__What you have to do__.
Below are entries. Copy exactly the lines running from the line that holds "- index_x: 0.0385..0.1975" to the line that holds "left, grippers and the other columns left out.", with both ends included.

__Source records__.
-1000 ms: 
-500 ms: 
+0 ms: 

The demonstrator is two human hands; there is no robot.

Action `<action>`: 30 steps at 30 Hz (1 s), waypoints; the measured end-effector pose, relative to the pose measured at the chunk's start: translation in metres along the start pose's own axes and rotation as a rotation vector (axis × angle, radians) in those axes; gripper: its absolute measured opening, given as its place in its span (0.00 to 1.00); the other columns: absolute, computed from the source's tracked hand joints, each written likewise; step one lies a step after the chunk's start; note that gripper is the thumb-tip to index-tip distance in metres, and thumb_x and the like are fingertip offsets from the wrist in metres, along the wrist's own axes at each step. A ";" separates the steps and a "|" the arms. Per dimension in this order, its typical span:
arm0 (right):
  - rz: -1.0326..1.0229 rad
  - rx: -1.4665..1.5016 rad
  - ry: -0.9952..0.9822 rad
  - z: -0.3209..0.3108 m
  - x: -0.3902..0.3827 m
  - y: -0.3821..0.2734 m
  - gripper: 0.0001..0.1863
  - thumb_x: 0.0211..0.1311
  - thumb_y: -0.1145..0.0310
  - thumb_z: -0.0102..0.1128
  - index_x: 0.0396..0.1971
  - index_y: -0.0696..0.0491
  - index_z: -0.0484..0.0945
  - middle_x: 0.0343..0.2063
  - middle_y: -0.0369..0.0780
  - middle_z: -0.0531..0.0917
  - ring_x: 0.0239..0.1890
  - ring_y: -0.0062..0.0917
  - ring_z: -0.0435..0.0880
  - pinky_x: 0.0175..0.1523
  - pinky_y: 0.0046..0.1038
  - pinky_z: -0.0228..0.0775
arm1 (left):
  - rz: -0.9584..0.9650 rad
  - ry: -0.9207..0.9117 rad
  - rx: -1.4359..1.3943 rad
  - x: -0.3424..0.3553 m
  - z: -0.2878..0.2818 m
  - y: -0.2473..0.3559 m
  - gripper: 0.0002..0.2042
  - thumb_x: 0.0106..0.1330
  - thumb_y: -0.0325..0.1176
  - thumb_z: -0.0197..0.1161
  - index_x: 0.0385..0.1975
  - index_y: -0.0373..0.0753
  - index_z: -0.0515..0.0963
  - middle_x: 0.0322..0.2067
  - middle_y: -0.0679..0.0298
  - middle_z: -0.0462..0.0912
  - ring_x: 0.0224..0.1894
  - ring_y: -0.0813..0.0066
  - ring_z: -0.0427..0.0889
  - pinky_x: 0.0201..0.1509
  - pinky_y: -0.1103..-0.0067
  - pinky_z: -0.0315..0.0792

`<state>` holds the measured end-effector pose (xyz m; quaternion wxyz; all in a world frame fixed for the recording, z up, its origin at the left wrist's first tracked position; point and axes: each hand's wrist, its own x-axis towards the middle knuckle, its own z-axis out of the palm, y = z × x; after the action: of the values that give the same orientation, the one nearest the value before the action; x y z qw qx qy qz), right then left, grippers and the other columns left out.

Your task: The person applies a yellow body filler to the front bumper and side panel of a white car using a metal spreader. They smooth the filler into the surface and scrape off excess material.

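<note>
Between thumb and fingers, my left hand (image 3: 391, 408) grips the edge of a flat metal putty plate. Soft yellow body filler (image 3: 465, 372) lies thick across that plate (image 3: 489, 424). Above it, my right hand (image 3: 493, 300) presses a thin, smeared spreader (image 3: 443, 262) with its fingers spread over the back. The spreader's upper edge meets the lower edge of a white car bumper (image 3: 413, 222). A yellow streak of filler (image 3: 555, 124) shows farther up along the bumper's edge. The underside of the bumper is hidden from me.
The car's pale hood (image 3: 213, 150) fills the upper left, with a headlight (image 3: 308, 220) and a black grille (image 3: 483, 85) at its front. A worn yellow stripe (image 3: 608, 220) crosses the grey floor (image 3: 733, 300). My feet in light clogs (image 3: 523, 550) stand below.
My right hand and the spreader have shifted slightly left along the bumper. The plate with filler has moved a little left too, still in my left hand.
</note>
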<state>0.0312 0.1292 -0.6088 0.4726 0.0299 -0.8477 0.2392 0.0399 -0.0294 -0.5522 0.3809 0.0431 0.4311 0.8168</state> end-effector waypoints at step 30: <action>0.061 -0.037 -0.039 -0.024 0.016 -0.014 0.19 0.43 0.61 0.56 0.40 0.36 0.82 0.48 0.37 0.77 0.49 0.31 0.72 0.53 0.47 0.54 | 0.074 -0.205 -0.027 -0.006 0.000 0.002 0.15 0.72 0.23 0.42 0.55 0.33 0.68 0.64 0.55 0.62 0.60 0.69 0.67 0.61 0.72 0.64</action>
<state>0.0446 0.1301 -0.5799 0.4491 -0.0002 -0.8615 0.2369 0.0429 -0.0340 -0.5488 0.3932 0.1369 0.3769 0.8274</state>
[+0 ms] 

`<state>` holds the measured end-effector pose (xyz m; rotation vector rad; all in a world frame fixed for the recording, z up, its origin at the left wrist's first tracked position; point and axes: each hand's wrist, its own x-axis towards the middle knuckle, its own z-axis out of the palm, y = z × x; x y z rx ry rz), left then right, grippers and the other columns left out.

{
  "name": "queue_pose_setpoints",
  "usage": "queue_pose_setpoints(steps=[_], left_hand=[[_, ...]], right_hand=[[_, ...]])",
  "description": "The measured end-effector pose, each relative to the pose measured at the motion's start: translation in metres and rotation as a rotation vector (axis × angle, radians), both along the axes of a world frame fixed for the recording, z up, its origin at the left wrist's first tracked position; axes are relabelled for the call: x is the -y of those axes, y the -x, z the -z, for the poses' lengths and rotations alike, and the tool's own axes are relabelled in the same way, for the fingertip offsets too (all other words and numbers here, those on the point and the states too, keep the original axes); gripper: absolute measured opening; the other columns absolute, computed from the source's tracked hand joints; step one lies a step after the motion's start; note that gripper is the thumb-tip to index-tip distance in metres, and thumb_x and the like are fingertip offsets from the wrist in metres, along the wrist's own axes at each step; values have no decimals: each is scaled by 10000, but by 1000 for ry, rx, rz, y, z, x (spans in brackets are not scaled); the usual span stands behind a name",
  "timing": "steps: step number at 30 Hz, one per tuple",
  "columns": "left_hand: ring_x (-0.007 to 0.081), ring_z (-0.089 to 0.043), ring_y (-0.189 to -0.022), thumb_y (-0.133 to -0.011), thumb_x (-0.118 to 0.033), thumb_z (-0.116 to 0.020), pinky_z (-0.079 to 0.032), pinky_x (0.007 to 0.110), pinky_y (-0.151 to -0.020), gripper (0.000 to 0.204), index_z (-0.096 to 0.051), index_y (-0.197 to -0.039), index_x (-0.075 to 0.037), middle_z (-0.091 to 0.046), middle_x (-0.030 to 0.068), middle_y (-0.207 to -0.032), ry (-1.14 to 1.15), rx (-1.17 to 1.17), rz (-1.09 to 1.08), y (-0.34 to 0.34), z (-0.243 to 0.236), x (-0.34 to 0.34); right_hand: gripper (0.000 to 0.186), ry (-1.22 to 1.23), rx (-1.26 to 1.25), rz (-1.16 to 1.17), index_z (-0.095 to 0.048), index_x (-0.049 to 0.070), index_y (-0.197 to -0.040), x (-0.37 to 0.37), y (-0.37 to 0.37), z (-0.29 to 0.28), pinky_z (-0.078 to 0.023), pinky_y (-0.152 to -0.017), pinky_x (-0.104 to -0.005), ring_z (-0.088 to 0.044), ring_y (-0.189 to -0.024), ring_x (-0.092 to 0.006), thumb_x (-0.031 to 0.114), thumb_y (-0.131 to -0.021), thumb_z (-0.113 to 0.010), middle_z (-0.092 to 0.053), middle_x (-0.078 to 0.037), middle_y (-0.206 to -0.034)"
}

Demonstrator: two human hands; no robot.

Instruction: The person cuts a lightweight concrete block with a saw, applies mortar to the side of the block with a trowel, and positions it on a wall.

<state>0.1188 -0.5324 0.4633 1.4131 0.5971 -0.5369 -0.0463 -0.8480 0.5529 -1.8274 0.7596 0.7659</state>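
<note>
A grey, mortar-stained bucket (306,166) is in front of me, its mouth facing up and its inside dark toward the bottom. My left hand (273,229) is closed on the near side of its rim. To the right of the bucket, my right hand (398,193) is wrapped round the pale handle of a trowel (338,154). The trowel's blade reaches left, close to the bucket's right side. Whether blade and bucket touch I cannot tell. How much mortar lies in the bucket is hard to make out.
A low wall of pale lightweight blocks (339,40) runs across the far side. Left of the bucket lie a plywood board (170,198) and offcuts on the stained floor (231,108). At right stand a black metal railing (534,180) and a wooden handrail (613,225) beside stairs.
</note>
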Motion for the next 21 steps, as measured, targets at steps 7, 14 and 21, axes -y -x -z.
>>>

__Answer for the task__.
  - index_x: 0.0385..0.1975
  - index_y: -0.0373..0.0753
  - index_z: -0.0515..0.0963
  - middle_x: 0.0322..0.2067
  - middle_y: -0.0679..0.0298
  - middle_z: -0.0462..0.0912
  - ring_x: 0.0224..0.1894
  - ring_y: -0.0813..0.0066
  - ring_z: -0.0427..0.0889
  - pinky_x: 0.0201..0.1509
  - pinky_y: -0.1103..-0.0067
  - pinky_z: -0.0315..0.0792

`<state>` holds the measured end-effector pose (xyz m; quaternion wxyz; all in a world frame fixed for the recording, z up, its origin at the left wrist's first tracked position; point and axes: each hand's wrist, its own x-axis towards the middle knuckle, its own z-axis out of the palm, y = z × x; after the action: of the values that give the same orientation, the one nearest the value before the action; x y z qw qx qy qz), right then left, grippers and the other columns left out.

This concludes the output.